Some Came Running: Are there any examples in contemporary cinema of work that contains the particular kind of charge that Death Wish did/does? If not, why do you think that's the case?
Christopher Sorrentino: I would have to think really hard about what transgression means anymore. Maybe not "transgression," because to the extent that Death Wish was a transgressive movie, its sins were interpreted politically. There was a bumper crop of transgression back then, but as long as the work could be interpreted as being consistent with the supercilious or paternalistic centrist liberalism that's often characterized Hollywood's prestigious films that deal with social issues, transgression was kind of OK. All in all, with Death Wish, a perfect set of conditions obtained: not only did it fly in the face of those centrist liberal conceits, but it was a basically shoddy movie, based on a pulp novel, directed by a journeyman, and starring second-rank actors. Plus it was funded with real money, and released to big first-run movie houses -- so reviewers had to pay attention to it. If it had been a B movie or a grindhouse kind of feature, it would have vanished without a trace. You could even take it a step further and suggest that if the reviewing establishment had been at all serious about really, truly loathing Death Wish to the bottom of its collective heart, it would have ignored it. But it couldn't. A certain algebra existed. Dave Hickey makes the point that "the raw investment of attention, positive or negative, qualifies certain works of art as 'players' in the discourse. So, even though it may appear to you that nearly everyone hates Jeff Koons's work, the critical point is that people take the time and effort to hate it, publicly and at length, and this investment of attention effectively endows Koons's work with more importance than the work of those artists whose work we like, but not enough to get excited about." I might suggest that there's a sneaky quid pro quo here; that emphatically hating something for grandstanding reasons is a more personally profitable venture for a commentator than reasonably taking the measure of something.
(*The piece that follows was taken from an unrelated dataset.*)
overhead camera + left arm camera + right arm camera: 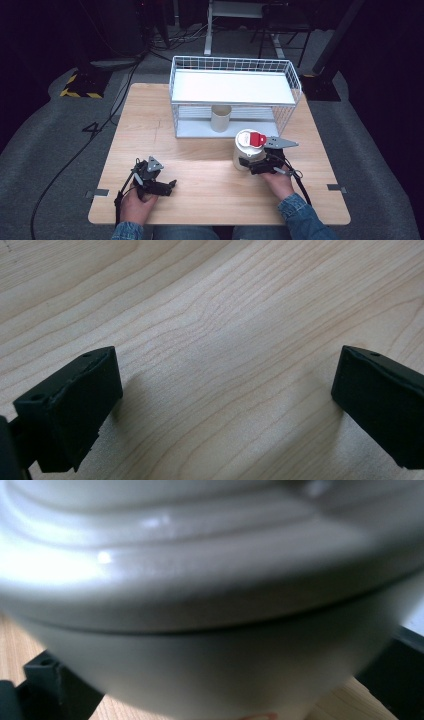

Now, I can't really think of a recent movie that's lit a fire under both the reviewers and a mass audience. I think everything's too demographically and technologically atomized nowadays. There is no way you'll ever have to see one of the Saw or Hostel films even if your kid is playing it on the computer across the room. If you're willing to take an example from an industry that still just dumps its product indiscriminately into the marketplace, though, how about Jonathan Littell's The Kindly Ones?